> **Exercise details**
Below are records. Count every line containing the word "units" and give the number alone.
[Start of Attachment]
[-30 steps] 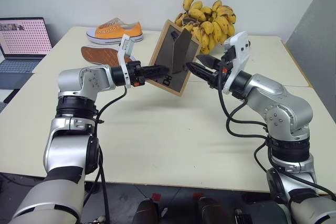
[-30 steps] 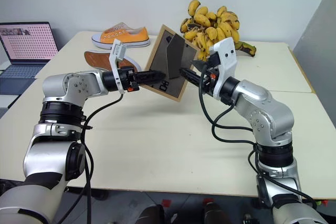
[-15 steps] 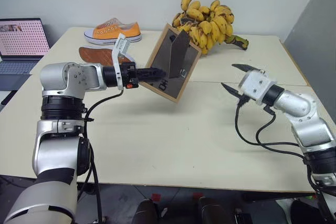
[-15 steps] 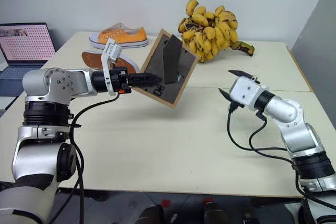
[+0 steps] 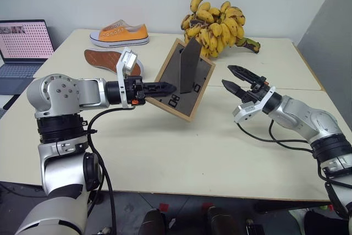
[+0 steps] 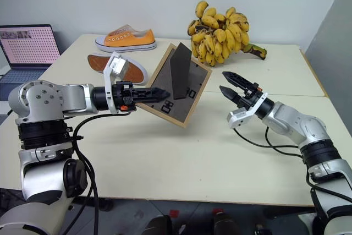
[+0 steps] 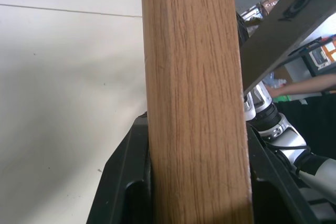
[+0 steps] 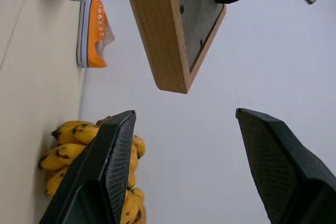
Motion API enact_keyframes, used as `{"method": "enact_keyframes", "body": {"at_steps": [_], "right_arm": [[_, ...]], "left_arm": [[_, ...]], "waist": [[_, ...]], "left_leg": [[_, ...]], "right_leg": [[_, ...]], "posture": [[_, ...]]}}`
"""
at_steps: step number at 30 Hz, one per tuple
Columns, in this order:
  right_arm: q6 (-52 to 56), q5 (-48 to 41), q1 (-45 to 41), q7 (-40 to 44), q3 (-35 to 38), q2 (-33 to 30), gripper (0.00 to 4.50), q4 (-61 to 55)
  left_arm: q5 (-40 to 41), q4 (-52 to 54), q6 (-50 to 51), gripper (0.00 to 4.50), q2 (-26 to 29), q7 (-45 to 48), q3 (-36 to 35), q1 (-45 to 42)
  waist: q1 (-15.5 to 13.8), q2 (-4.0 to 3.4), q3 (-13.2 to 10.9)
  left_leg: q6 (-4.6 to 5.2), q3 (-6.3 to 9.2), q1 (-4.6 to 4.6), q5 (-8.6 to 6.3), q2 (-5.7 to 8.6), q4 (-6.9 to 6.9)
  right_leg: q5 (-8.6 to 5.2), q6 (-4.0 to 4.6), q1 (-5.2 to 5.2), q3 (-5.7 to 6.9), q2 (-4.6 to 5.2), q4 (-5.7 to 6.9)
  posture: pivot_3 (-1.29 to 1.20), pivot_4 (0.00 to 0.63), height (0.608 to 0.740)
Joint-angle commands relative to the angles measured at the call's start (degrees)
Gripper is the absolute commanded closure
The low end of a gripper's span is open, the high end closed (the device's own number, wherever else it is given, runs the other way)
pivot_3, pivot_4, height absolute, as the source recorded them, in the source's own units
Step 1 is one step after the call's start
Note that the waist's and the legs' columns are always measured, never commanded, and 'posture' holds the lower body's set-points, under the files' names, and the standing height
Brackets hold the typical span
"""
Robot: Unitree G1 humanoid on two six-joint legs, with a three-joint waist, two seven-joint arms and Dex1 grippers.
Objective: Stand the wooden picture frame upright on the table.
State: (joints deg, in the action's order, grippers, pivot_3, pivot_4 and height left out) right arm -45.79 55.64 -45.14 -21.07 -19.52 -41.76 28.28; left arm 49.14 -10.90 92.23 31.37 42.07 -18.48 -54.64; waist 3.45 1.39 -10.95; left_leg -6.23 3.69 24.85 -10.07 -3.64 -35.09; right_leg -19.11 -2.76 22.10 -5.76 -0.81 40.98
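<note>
The wooden picture frame (image 5: 177, 87) hangs tilted above the table (image 5: 165, 152), its dark back facing me and its prop leg (image 5: 191, 65) swung out. My left gripper (image 5: 160, 87) is shut on the frame's left edge. In the left wrist view the wood rail (image 7: 194, 98) sits between both black fingers (image 7: 123, 182). My right gripper (image 5: 233, 78) is open, a short way right of the frame and not touching it. The right wrist view has the frame's corner (image 8: 170, 40) beyond the spread fingers (image 8: 113, 166).
A big bunch of bananas (image 5: 215, 17) lies at the back of the table. An orange shoe (image 5: 120, 31) and a second shoe lying sole-up (image 5: 104, 58) are at the back left. An open laptop (image 5: 22, 45) stands on a desk at far left.
My right gripper has let go of the frame's prop leg, pulled away to the right, lowered and rolled over. My left gripper has drawn the frame slightly toward me and tilted it.
</note>
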Motion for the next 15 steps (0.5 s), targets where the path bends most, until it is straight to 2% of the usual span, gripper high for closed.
{"method": "enact_keyframes", "body": {"at_steps": [1,15], "right_arm": [[-0.21,1.24,-1.96,-3.55,-0.69,0.81,1.3,0.39],[-0.31,3.04,-5.72,-8.37,-4.01,3.1,1.3,3.83]], "left_arm": [[5.19,1.3,0.27,3.22,-0.01,-2.21,-2.88,-1.68],[16.97,1.86,0.27,3.22,0.92,-10.54,-1.47,-1.12]], "waist": [[-0.02,0.0,0.0],[-0.03,0.0,0.0]], "left_leg": [[0.0,0.0,0.0,0.0,0.0,0.0],[-0.01,0.0,-0.01,0.01,0.01,0.0]], "right_leg": [[0.0,0.0,0.0,0.0,0.01,0.0],[0.01,0.01,0.0,0.01,0.02,0.03]], "posture": [[0.0,0.15,0.74],[0.0,0.15,0.74]]}}
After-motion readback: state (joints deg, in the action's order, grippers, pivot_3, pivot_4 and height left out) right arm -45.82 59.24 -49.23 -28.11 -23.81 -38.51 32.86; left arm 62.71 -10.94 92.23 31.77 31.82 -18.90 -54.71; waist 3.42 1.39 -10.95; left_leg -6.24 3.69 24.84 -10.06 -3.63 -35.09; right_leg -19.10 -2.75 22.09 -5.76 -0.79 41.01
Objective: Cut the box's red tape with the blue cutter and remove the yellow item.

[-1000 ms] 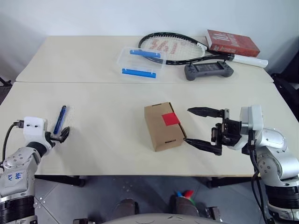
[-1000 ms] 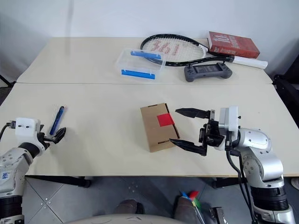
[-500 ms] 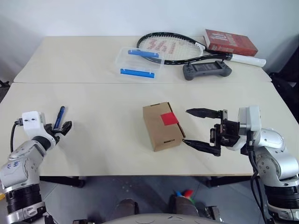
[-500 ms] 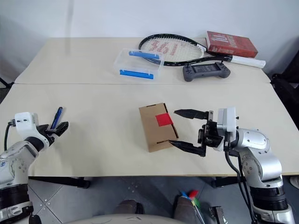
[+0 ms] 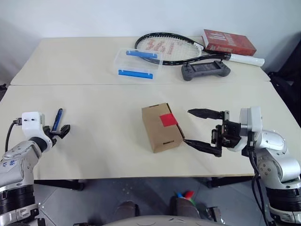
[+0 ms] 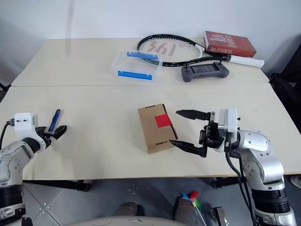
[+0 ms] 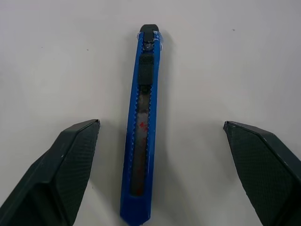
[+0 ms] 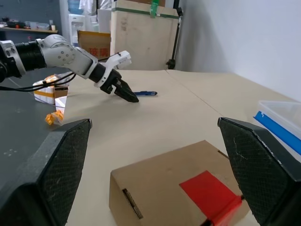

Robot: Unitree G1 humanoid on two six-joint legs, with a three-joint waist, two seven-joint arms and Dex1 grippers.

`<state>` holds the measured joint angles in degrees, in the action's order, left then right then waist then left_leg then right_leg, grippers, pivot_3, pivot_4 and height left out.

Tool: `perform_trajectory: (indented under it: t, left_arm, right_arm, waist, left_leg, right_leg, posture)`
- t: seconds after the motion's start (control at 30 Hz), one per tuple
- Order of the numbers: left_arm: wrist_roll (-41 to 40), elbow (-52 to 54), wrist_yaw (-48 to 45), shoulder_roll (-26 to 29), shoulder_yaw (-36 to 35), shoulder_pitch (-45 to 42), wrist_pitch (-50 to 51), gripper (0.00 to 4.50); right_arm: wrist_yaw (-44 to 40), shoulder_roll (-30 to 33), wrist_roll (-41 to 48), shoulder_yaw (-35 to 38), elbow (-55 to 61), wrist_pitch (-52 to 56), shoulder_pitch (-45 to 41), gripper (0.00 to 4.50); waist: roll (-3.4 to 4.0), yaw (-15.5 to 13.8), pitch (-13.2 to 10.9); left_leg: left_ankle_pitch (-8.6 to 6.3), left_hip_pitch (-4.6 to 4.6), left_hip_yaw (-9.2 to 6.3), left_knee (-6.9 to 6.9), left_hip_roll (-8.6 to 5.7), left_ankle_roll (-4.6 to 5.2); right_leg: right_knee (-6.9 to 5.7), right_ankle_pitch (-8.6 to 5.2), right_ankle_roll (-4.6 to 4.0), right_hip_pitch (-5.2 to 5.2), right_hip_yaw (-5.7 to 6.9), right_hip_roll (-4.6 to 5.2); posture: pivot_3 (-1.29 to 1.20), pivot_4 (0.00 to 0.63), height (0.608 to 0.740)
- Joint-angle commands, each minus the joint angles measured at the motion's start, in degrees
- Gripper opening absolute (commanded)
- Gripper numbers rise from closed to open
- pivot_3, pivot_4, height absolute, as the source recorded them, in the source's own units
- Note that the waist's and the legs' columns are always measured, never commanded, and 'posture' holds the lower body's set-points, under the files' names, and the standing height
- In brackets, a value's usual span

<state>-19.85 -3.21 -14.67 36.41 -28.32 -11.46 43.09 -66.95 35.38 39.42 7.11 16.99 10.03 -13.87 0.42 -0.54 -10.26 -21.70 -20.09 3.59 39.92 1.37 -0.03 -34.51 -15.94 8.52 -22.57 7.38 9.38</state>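
The blue cutter looks thin, light and slippery; grab its middle. The left hand and right hand are released, grasping nothing.

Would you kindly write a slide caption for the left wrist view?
Open left gripper straddling the blue cutter lying flat on the table, not yet grasped.

Blue cutter, brown box, red tape
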Motion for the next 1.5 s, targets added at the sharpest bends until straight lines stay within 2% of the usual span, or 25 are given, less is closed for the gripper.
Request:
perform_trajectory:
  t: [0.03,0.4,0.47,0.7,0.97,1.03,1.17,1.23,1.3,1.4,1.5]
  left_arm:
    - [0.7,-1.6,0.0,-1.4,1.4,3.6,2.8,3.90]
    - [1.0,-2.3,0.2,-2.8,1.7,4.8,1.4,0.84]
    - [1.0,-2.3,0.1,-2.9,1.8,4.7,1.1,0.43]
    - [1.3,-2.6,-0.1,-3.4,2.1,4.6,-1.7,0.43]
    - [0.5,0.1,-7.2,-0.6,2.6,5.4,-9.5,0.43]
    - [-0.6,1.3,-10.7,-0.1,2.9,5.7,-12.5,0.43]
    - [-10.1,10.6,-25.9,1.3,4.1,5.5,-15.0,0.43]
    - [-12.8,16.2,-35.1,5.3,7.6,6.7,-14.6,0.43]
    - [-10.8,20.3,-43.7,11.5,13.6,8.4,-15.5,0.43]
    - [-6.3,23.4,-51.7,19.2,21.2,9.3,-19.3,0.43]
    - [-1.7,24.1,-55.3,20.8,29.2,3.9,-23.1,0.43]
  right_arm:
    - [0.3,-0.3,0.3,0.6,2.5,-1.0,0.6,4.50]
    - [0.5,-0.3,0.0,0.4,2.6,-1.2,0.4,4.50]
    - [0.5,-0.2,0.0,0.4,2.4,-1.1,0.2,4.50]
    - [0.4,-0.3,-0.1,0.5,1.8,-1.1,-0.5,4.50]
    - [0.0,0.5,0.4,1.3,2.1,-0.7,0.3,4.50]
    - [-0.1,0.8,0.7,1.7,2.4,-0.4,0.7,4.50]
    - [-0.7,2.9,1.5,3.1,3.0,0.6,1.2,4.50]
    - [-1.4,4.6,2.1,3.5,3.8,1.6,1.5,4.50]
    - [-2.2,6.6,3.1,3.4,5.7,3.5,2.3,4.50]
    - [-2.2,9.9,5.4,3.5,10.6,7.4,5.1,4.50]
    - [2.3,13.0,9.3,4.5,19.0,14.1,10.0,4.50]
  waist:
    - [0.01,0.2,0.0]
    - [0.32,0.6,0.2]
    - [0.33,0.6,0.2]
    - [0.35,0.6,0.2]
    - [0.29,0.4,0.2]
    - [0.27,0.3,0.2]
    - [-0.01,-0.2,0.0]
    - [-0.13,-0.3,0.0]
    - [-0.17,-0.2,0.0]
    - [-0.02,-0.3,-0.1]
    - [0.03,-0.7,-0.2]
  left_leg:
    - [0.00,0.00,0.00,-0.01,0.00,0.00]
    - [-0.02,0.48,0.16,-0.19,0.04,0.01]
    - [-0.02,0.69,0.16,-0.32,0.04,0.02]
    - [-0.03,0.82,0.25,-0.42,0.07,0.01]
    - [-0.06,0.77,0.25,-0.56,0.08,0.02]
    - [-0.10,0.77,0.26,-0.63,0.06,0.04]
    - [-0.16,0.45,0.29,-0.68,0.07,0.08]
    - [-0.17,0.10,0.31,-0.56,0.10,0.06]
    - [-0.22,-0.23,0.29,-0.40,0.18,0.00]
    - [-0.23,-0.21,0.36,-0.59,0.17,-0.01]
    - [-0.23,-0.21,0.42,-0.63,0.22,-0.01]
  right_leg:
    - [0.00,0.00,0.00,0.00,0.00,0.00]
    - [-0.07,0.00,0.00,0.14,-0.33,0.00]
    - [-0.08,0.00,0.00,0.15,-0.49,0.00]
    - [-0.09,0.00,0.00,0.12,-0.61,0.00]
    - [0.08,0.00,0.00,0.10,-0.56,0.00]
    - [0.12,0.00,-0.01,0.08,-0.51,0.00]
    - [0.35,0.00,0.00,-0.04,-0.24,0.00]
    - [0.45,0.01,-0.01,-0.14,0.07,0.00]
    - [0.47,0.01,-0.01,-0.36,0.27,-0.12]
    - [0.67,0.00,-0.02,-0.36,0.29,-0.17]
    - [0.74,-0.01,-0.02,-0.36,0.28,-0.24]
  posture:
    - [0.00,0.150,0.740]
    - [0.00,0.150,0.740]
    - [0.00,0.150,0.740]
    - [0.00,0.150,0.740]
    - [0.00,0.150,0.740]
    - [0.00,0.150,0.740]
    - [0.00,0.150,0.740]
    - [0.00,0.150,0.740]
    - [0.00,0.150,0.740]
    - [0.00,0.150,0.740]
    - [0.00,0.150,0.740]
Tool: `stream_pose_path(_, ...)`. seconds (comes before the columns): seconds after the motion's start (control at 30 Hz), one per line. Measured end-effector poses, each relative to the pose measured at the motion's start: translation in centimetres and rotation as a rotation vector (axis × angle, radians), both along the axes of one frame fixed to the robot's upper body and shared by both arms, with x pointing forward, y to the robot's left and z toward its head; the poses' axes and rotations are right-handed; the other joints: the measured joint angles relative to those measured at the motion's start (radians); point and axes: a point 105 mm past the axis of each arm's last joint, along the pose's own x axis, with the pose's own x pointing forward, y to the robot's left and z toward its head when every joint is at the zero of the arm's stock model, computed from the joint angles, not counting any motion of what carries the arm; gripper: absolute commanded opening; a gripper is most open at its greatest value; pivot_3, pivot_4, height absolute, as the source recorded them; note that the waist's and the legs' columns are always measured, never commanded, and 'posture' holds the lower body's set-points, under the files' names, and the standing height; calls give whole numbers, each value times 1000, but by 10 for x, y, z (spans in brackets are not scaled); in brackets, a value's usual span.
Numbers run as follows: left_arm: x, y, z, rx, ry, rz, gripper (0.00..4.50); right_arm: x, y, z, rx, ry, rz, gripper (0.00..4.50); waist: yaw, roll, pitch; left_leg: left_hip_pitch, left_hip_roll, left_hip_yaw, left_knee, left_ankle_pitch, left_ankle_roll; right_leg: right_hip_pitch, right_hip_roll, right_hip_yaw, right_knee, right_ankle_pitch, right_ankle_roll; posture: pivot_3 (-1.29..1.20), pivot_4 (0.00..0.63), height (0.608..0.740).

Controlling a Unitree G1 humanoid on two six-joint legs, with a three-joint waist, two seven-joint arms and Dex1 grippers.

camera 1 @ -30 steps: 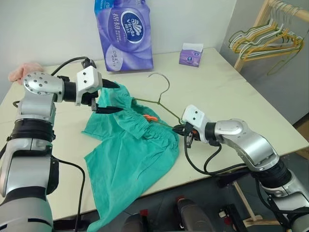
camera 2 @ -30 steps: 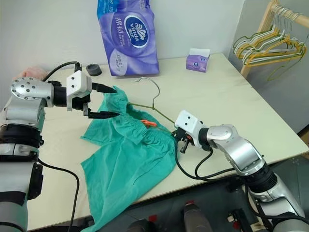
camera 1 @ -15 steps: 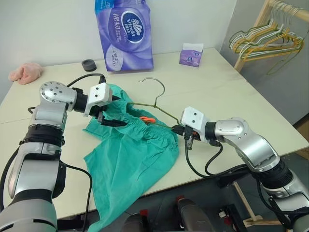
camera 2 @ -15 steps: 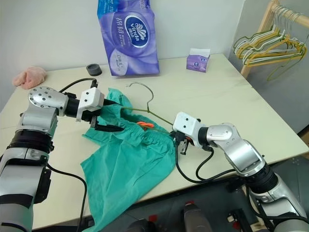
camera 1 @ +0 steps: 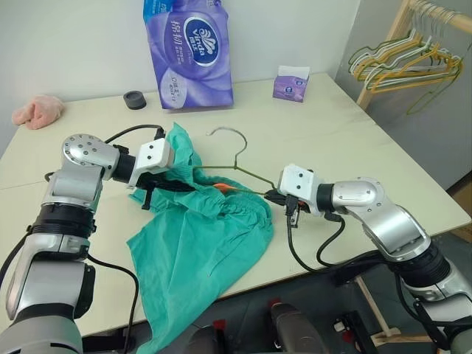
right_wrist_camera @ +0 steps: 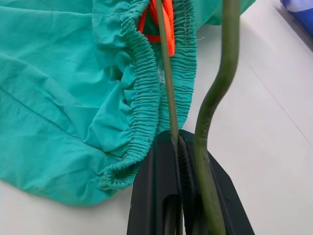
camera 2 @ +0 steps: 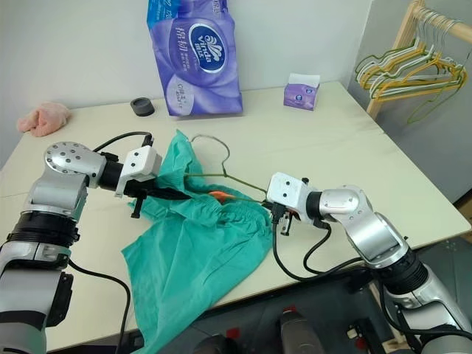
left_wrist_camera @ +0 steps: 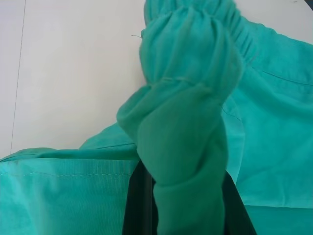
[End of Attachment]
> **Result of this exercise**
2